THE PROBLEM: Find the string "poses" in the material. Copy every line that has it.

·····

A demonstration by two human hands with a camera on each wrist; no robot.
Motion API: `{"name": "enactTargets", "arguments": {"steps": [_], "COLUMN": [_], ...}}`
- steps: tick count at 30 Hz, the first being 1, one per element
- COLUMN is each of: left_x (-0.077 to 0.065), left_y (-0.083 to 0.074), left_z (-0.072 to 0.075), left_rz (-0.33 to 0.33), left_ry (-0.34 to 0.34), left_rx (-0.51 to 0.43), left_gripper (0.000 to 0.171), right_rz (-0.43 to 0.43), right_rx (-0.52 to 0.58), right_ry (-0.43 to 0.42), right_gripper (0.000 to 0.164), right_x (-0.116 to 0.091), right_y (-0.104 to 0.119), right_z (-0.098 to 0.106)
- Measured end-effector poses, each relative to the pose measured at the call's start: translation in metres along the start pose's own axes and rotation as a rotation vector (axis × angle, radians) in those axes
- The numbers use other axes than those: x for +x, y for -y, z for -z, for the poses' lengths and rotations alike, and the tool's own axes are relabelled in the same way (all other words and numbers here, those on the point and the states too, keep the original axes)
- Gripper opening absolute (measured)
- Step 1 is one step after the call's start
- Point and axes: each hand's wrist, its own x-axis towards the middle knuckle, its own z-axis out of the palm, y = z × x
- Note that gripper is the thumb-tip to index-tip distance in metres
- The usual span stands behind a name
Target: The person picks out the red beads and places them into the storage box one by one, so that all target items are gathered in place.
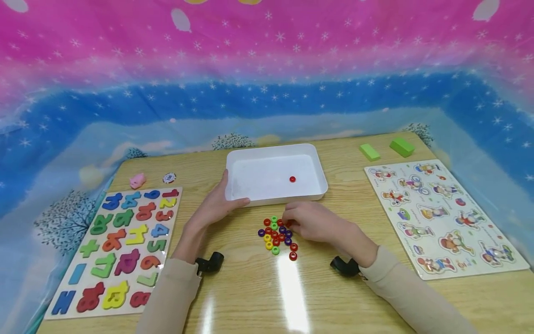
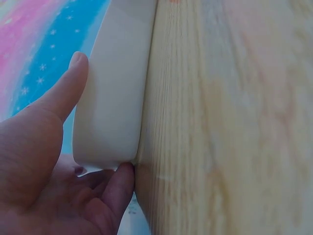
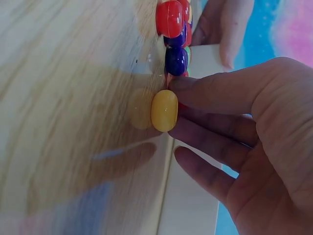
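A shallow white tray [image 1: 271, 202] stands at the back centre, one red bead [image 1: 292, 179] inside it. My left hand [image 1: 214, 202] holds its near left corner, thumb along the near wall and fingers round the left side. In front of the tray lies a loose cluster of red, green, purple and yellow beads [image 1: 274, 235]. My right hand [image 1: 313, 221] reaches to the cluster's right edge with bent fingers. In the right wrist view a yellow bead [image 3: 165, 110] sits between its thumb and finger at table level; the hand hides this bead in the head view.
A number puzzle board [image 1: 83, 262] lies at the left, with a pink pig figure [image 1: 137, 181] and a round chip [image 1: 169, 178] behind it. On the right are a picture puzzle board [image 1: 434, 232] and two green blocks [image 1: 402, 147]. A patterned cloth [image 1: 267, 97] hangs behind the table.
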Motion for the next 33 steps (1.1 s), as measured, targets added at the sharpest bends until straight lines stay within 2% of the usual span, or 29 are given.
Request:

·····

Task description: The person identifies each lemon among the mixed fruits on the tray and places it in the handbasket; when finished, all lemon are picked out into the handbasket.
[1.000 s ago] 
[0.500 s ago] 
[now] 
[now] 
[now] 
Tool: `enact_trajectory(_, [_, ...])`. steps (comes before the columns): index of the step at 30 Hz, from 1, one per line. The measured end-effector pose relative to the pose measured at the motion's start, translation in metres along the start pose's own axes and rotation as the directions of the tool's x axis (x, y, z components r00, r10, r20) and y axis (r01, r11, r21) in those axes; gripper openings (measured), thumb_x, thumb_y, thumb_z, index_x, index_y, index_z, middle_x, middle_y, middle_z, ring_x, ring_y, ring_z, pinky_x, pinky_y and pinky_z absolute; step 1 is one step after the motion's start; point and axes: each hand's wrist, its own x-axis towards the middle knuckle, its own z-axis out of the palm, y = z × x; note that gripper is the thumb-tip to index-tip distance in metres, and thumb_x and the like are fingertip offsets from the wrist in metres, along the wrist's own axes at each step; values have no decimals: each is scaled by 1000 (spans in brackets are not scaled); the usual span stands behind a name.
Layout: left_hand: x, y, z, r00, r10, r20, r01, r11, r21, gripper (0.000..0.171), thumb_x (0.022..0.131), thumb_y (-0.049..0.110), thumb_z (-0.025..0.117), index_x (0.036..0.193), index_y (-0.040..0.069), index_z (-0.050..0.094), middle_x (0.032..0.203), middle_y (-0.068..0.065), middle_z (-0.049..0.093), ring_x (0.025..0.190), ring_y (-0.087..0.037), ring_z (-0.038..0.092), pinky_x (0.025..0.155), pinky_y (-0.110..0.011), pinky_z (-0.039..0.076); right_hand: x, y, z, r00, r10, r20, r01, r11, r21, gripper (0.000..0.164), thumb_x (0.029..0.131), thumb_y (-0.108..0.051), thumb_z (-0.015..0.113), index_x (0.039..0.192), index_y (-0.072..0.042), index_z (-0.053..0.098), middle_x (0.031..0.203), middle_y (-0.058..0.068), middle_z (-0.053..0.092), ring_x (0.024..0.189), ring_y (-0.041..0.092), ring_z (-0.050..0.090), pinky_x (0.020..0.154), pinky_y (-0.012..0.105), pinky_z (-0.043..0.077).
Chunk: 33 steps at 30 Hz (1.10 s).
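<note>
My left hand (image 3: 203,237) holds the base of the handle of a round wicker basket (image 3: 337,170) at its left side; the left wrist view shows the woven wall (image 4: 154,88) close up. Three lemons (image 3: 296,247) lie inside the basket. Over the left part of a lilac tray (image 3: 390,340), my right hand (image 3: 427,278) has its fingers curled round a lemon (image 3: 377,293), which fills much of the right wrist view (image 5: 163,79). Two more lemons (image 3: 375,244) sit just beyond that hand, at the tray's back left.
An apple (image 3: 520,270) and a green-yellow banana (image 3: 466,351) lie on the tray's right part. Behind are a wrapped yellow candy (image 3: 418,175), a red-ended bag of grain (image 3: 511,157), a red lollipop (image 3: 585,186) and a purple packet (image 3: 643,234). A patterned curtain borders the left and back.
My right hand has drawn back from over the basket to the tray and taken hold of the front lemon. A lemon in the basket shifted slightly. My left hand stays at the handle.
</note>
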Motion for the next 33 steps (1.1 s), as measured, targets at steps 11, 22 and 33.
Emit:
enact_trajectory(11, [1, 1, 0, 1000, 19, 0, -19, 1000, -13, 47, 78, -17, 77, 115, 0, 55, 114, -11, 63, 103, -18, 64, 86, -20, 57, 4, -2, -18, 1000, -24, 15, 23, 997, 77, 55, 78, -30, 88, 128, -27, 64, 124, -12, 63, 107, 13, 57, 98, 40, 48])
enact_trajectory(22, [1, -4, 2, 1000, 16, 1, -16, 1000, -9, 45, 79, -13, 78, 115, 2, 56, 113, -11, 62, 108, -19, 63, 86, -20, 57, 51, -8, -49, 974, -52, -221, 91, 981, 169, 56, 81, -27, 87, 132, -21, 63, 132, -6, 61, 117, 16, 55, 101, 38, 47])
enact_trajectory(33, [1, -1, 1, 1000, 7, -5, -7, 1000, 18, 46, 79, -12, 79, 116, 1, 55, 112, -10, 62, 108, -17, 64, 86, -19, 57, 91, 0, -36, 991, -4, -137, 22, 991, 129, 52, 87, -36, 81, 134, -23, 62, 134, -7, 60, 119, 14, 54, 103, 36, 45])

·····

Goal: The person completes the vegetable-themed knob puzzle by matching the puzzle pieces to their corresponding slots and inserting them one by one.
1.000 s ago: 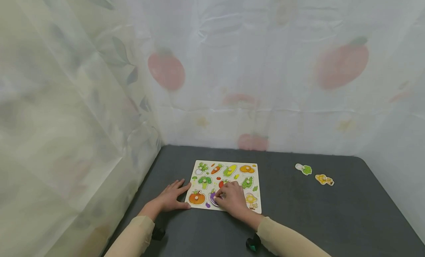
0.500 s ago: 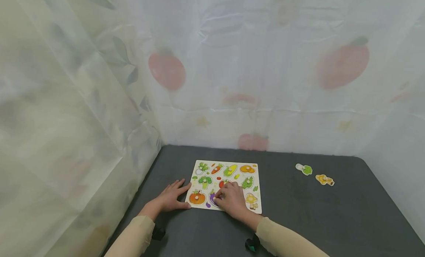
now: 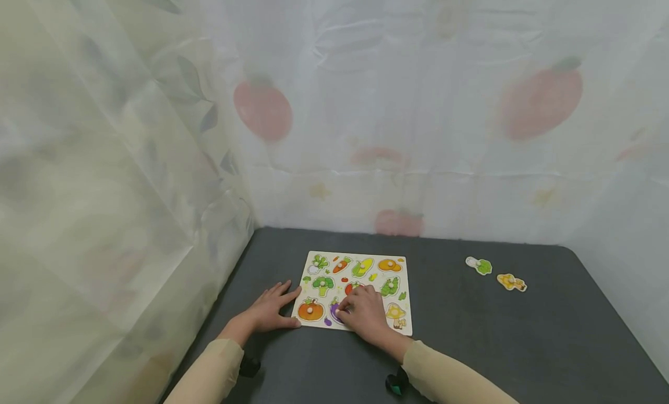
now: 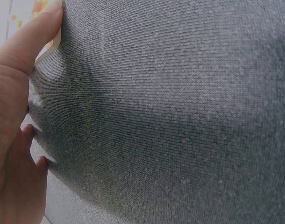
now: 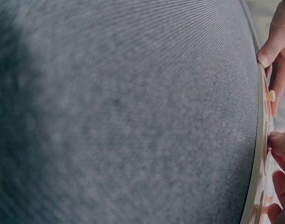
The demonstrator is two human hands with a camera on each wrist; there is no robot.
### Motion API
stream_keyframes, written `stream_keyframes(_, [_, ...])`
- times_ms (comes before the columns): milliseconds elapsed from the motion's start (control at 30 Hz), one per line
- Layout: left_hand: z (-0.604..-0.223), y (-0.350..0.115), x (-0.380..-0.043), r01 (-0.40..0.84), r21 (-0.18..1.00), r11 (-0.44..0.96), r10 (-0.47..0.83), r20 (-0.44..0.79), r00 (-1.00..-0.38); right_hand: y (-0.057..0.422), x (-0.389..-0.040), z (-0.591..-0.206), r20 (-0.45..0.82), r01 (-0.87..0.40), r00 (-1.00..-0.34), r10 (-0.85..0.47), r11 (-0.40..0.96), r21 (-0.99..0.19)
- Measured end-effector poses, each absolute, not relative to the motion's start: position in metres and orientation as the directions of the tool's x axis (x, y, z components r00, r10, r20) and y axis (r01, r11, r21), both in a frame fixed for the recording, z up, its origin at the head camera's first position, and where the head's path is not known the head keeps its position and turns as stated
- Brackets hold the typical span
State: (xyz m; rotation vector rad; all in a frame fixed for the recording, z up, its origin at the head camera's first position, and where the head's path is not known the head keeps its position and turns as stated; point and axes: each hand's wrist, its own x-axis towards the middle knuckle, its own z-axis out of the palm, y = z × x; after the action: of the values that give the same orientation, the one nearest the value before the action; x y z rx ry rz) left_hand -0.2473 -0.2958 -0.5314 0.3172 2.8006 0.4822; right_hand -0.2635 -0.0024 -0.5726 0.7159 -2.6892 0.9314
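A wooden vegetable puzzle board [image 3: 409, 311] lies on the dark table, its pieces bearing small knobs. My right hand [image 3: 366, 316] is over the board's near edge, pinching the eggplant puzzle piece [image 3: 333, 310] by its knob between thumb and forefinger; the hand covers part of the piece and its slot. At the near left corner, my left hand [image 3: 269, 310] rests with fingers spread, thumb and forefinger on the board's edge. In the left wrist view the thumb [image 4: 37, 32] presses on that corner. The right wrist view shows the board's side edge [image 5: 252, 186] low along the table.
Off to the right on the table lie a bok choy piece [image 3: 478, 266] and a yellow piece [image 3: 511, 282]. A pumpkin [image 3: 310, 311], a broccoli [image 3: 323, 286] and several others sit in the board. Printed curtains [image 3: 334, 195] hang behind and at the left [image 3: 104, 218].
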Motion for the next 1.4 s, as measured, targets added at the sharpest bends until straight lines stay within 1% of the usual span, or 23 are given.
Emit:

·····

EXERCISE ANSWER:
- Measured end-effector poses, each relative to the pose measured at the call's start: translation in metres along the start pose's own axes and rotation as a rotation vector (axis × angle, radians) in those axes
- The numbers use other axes than those: x for +x, y for -y, z for -z, for the poses' lengths and rotations alike, and the tool's own axes are relabelled in the same way (all other words and numbers here, those on the point and the states too, keep the original axes)
- Measured end-effector poses, each absolute, not relative to the motion's start: position in metres and orientation as the directions of the tool's x axis (x, y, z components r00, r10, r20) and y axis (r01, r11, r21), both in a frame fixed for the recording, z up, its origin at the head camera's first position, and where the head's path is not known the head keeps its position and turns as stated

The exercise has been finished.